J’ai demandé à mon second de préparer une centaine d’hommes pour détruire cet essaim d’extra-terrestres. Une seconde colonne accompagnera les survivants du carnage. Car il y eut bel et bien carnage à les regarder dans la laideur de ceux qui viennent de combattre. Et soudain, voilà que je mets à réfléchir. Une seconde d’avance, certes, mais pour eux, une seconde correspond à quelle donnée précise ? Et si pour cet ennemi une seconde terrestre correspondrait pour nos ennemis, à une heure, à plusieurs mois, voire plusieurs années ? Ils savaient donc que nous allions venir pour évacuer les survivants de ce poste avancé ? Mais alors, n’y aurait-il pas engrenage et guet pends ? Je regardais la colonne se perdre dans nos navettes. Je venais d’avoir un sentiment particulier, une sorte de malaise dont il me fallait comprendre l’origine. Et puis il y avait la mission, celle de combattre l’ennemi !

-      Lieutenant, amenez nous au second poste et que chacun se prépare au combat. Utilisez les engins qui se trouvent dans les garages du poste. Du moins, ceux encore capable de rouler sur ce sable graniteux.

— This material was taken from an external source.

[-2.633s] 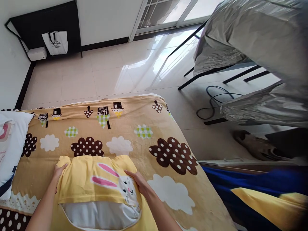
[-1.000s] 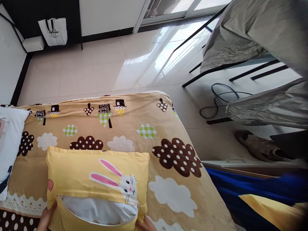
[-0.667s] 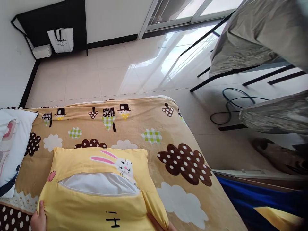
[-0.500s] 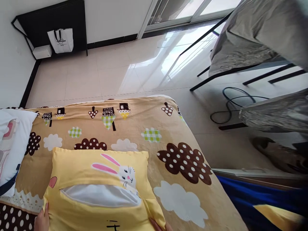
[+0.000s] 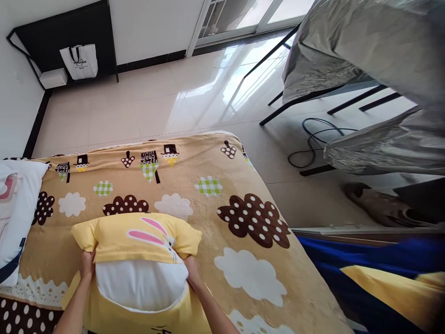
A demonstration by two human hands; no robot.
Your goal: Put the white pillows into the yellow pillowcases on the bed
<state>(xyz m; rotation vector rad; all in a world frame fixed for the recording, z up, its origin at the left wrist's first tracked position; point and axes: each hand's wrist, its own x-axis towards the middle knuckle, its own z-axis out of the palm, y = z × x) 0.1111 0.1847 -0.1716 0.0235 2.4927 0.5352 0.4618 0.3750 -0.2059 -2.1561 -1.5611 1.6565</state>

-      A vos ordres Commandeur.

Bien que très jeune, ce lieutenant sera bientôt capable de me seconder efficacement et pourquoi pas, prendre ma place une fois arrivée ma retraite. Dans un mois environ ! Je ne rêve que de çà, l’air pur de la campagne, loin des villes où s’est installée la pollution politique, les règlements de compte à coups de fusils Bref, cela me tarde de partir et d’oublier tout ce qui fût l’excellence d’une vie passée sous l’uniforme. Les véhicules de reconnaissance ont la fâcheuse habitude d’êtres très bruyants et lourds, donc ils roulent à basse vitesse. Des moteurs à hydrogène particulièrement ancien, de la rouille dans les rouages, dans le châssis. Les deux bases sont éloignées d’une dizaine de kilomètres seulement, et nos vitesse n’excèdent pas le quatre vingt kilomètres heure. Nous sommes arrivés une heure trente après notre départ puisque l’un de nos véhicules a dû stopper à cause  d’une avarie mécanique. Arrivés enfin à la base, nous sommes entrés sans aucun problème. Le système de sécurité désactivé, aucun garde en faction. Et là, devant nous, deux cent cadavres en putréfaction ! Mais pas les cadavres de nos ennemis, cela serait trop beau, mais ceux de nos troupes qui devaient se trouver là depuis plusieurs jours terrestres. Et là, il m’a fallu de comprendre la supercherie. Une seconde pour nous équivaut à plusieurs jours pour eux. Dans un coin reculé des galaxies, je pense à ces Dieux qui jouent aux échecs avec nos vies sans espoir de survivre, les blancs jouent en premier, nous sommes les noirs, donc une seconde de retard, une seule, et nous sommes vaincus avant même le début de la partie ! Les Dieux ont créé les hommes afin de jouer comme les gamins avec des marionnettes qui dès le jeu terminé, vont rejoindre la grande panière du désastre. Nous sommes nés avec le handicap de la seconde perdue, et nul ne pourra inverser le processus envisagé par les Dieux et leur cynisme divin ! Je me retournai vers le jeune lieutenant. Je n’ai pas compris pas tout de suite car le visage n’était pas celui d’un humain. En fait, devant moi, un ennemi à visage découvert. Un regard dur, des rides parcouraient ce visage dont la bouche ne possédait aucune lèvre. Un trou à la place des oreilles, et une odeur forte de chair dont l’  avilissement commençait. Mais il me parlait dans mon langage, et je le comprenais, et il me comprenait.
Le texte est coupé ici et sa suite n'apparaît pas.